### Goal of the exercise
Retype all of the listing exactly, passing over any picture you find.

### Given data
********************

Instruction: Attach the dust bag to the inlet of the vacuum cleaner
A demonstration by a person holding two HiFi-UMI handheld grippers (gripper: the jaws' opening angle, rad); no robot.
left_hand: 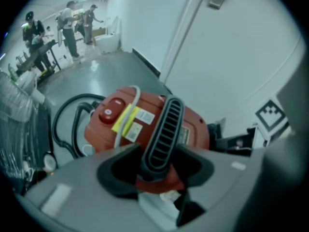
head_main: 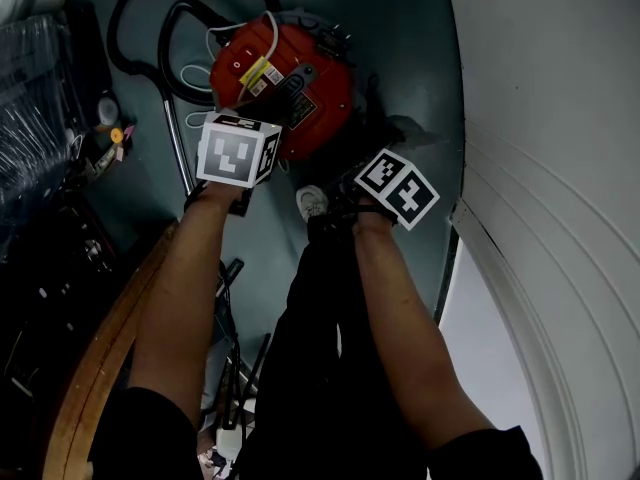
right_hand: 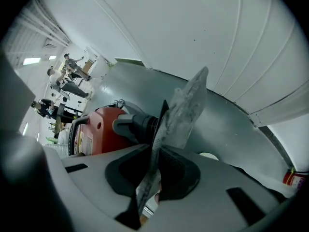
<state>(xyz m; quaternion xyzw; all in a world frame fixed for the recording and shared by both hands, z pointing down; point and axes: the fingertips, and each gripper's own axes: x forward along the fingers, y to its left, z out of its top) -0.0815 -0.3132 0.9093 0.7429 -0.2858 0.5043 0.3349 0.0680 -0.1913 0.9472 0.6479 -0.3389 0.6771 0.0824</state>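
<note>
Most of the head view is grey floor, with a white wall filling the right side. At the upper centre of that view lies the red vacuum cleaner, and its black hose loops across the upper left. Below it, the person's two bare forearms reach up from the bottom edge, one on each side of dark trousers and a pale shoe.

In the left gripper view the left gripper has its jaws set wide, one pad against each side of the vacuum's black ribbed handle, which stands up through the middle of the frame. A few people stand far off at the upper left of this view.

In the right gripper view the right gripper is pinched shut on the dust bag, a thin, translucent sheet seen edge-on that rises from the jaws toward the upper right. Just to its left in the frame is the vacuum's dark inlet. Whether bag and inlet touch cannot be told.
</note>
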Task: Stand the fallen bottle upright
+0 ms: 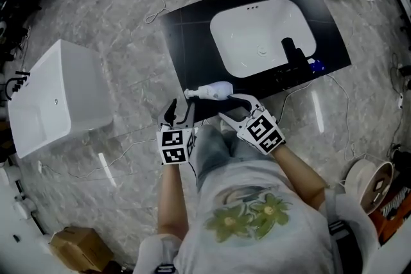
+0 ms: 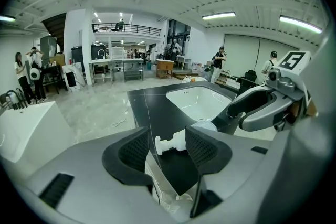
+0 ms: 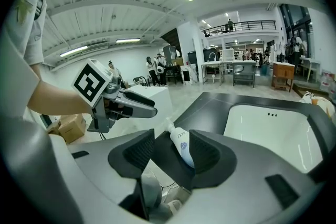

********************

### Task solution
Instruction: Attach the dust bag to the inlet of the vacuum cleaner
A demonstration by a person holding two HiFi-UMI handheld grippers (gripper: the jaws' opening angle, rad); no robot.
left_hand: 
head_main: 
right_hand: 
<state>(xyz m; quaternion xyzw; all in a world frame fixed for the recording and shared by both hands, z pointing down; point and axes: the fingertips, and each gripper's own axes: x forward along the fingers, y to its left, z out of its top) -0.0815 -0.3132 0.9093 0.7429 -0.2858 0.5043 0.3349 0.0680 -0.1913 0.9472 0.6479 -0.3389 0.6771 0.0824</state>
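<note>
Most of the head view is grey floor, with a white wall filling the right side. At the upper centre of that view lies the red vacuum cleaner, and its black hose loops across the upper left. Below it, the person's two bare forearms reach up from the bottom edge, one on each side of dark trousers and a pale shoe.

In the left gripper view the left gripper has its jaws set wide, one pad against each side of the vacuum's black ribbed handle, which stands up through the middle of the frame. A few people stand far off at the upper left of this view.

In the right gripper view the right gripper is pinched shut on the dust bag, a thin, translucent sheet seen edge-on that rises from the jaws toward the upper right. Just to its left in the frame is the vacuum's dark inlet. Whether bag and inlet touch cannot be told.
</note>
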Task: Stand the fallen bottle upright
+0 ms: 
+0 ms: 
+0 ms: 

The work on this exercise is complete.